This invention relates to an eye examining apparatus, and more particularly to an eye examining apparatus for measuring the optical transfer function of an optical system of a patient's eye.
An abnormality detecting apparatus for detecting abnormality in an optical system of a patient's eye caused by opacity of the lens or vitreous body of the patient's eye or the like by detecting the amount of reflected light, utilizing a refraction measurement system for measuring the refraction of a patient's eye, has heretofore been known as an eye examining apparatus.

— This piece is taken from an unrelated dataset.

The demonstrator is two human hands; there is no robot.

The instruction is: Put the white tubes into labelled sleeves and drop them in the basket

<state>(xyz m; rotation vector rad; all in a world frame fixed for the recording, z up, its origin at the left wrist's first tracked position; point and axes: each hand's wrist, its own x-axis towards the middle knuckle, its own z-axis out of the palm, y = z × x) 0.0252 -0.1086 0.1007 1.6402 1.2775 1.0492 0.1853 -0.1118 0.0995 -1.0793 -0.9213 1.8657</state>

As a method for examining abnormality in the optical system of an eye, a method has also been proposed or measuring the refraction across any possible diameter of a patient's eye and inferring abnormality in the optical system of the patient's eye from the scattering of these measured values.
In the above-described conventional eye examining apparatus, however, if there is opacity in the common region where both the light beam which enters the retina and the light beam reflected from the retina pass, the light beam reflected from the opacity mixes with the light beam reflected from the retina. As a result, this opacity may not be detected as abnormality in an abnormality detecting system which detects opacity of a body subject to light transmission.
Furthermore, in the method of detecting abnormality of the optical system of an eye, when opacity is generated in the vicinity of the retina of the patient's eye, the opacity has an influence on the refraction in the direction of relevant diameter, but if opacity is generated in the vicinity of the pupil, the light beam to be measured in all diametric directions passes through the opacity, so that there is no scattering of the measured values with respect to each diameter, which inconveniently makes it impossible to detect the opacity.